Simulating data with random error

Print this Topic

This page explains how to simulate data sets, including random error. Look elsewhere to plot a family of theoretical curves.

Key concepts: Simulating data

Simulation is an underused tool. It is a great way to understand models and plan experiments. Prism lets you combine an analysis that simulates data with a script to do so many times as a way to perform Monte Carlo analyses.

Note that this analysis doesn't in fact analyze any data. Instead it generates curves from an equation.

How to: Simulate XY data

1.To simulate a family of data sets with random error, start from any data table or graph, click Analyze, open the Simulate and generate category, and then select Simulate data with random scatter.
2.X values tab. Generate a regular series (arithmetic or geometric) of X values or use the X values from the data table you are analyzing.

3.Equation tab. You can choose to use Y values from the data table you are analyzing, and then add random scatter. More often, you will choose an equation on this tab.

4.Parameter values tab. On top of the tab, choose how many data sets you wish to simulate. At the bottom of the tab, choose how many replicates each data set will have. The main part of the tab is where you enter the values of each parameter. If you choose to simulate more than one data set, then you can choose to enter a parameter value just for one data set, or to enter a parameter that applies to several, or all, curves. Choose the data sets on the top part of the dialog, and enter the parameter values for that data set (or that group of data sets) below.

5.Random error tab. Choose among several methods for generating random scatter and also adding outliers.

How to: Simulate column data

Prism can only simulate XY data. But you can simulate column data by following these steps.

1.In the first tab, choose a range of X values that generates the number of rows of data you want. The X values will be ignored, but you have to specify a range anyway.
2.In the second tab, choose the equation for a straight line from the lines section. 
3.in the third tab, choose the number of data sets (columns) you want, and set the number of replicates (bottom of tab) to 1. Click "Select all" and set the slope equal to 0.0. Then set the intercept equal to the mean you want for each data set.
4.In the fourth tab, choose the random scatter which will be added to the mean values you entered (as 'intercept')
5.View the graph. It will be an XY graph, which is not useful. Click the Graph Type button and change to a column scatter graph.

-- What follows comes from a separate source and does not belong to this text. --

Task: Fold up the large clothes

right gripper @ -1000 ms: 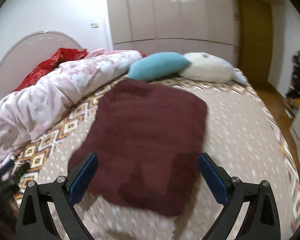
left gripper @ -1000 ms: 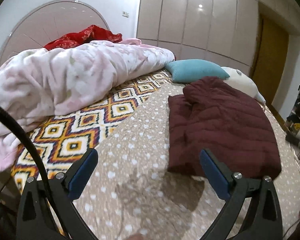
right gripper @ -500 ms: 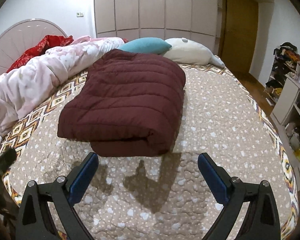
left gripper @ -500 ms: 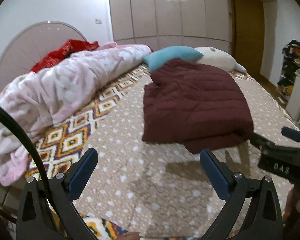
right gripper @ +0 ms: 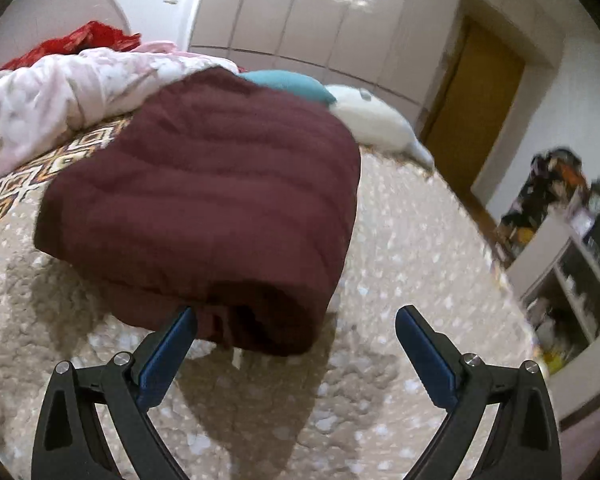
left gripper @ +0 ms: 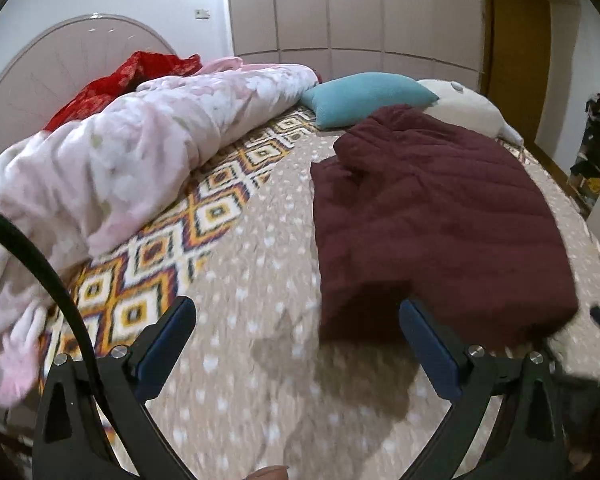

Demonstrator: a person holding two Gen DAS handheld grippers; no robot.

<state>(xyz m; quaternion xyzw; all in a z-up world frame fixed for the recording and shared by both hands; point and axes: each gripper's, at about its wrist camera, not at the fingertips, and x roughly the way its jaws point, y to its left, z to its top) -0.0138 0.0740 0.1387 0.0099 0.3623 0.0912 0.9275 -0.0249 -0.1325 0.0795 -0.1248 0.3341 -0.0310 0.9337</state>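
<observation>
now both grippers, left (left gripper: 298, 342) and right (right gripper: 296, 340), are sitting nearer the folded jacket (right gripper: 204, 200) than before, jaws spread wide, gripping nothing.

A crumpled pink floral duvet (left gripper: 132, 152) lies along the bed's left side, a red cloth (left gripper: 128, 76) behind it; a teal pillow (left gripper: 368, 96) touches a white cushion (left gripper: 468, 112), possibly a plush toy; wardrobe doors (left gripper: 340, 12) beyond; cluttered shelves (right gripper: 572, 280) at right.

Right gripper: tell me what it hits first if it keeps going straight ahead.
Most likely the folded maroon jacket: its rolled near edge lies just ahead of the open right gripper, slightly left of centre. Depth is blurred, so the bedspread below could come first.
</observation>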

How Prism generates random numbers

Prism can add random values to each of the calculated Y values to simulate experimental error.

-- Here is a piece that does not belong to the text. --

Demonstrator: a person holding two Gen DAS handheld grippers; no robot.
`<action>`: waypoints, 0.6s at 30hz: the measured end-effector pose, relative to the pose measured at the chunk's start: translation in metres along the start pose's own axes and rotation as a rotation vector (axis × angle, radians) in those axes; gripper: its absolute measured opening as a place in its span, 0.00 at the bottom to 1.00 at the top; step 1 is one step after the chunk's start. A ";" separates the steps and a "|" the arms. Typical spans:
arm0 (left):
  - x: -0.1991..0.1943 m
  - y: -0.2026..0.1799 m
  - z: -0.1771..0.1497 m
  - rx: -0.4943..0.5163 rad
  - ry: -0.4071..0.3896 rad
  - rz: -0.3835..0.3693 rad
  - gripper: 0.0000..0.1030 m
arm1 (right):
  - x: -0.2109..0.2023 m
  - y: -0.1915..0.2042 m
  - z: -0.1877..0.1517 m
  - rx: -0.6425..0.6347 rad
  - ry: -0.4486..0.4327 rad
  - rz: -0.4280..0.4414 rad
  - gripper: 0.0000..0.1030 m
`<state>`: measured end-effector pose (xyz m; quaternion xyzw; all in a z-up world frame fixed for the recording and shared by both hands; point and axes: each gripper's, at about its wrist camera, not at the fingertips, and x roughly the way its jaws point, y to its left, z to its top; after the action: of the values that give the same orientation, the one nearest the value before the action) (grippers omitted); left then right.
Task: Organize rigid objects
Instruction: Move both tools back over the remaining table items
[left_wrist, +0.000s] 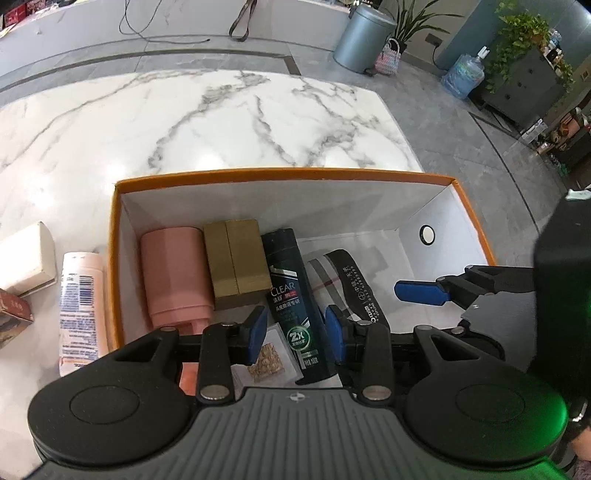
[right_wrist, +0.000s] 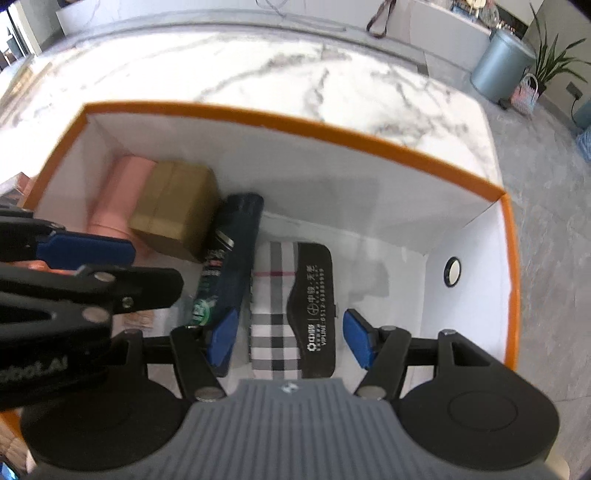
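The right gripper stood open astride the plaid case, pads clear of both its sides. The case lay flat on the box floor, long axis running away from the jaws. The left gripper (also open) straddled the shampoo bottle alongside; farther off lay a gold block.

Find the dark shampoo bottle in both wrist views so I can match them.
Left wrist: the shampoo bottle lies mid-frame in the orange box, between the gold box and the plaid case.
Right wrist: left of centre, beside the same case.
Shared landmark: the gold box.
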<state>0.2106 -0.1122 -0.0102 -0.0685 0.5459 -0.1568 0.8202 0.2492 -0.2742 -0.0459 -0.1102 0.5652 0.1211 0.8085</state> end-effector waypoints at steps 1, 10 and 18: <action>-0.003 0.000 -0.001 0.003 -0.006 0.000 0.41 | -0.005 0.003 -0.002 0.002 -0.015 0.005 0.62; -0.040 0.006 -0.015 0.020 -0.109 0.025 0.41 | -0.047 0.024 -0.013 -0.038 -0.198 0.018 0.61; -0.078 0.023 -0.031 0.063 -0.246 0.057 0.41 | -0.078 0.059 -0.014 -0.106 -0.322 0.018 0.61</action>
<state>0.1588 -0.0626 0.0395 -0.0460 0.4378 -0.1407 0.8868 0.1921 -0.2278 0.0198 -0.1266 0.4221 0.1739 0.8806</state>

The only way to generate truly random numbers is through a random physical process, such as tossing dice or measuring intervals between radioactive decays. Prism, like all computer programs, generates “random” numbers from defined calculations. Since the sequence of numbers is reproducible, mathematicians say that the numbers are “pseudo-random”. The difference between truly random and pseudo-random numbers rarely creates a problem. For most purposes, computer-generated random numbers are random enough to simulate data and test analytical methods.

Prism uses the time of day when calculating the first random number, so you will get a different series of random numbers every time you run the program.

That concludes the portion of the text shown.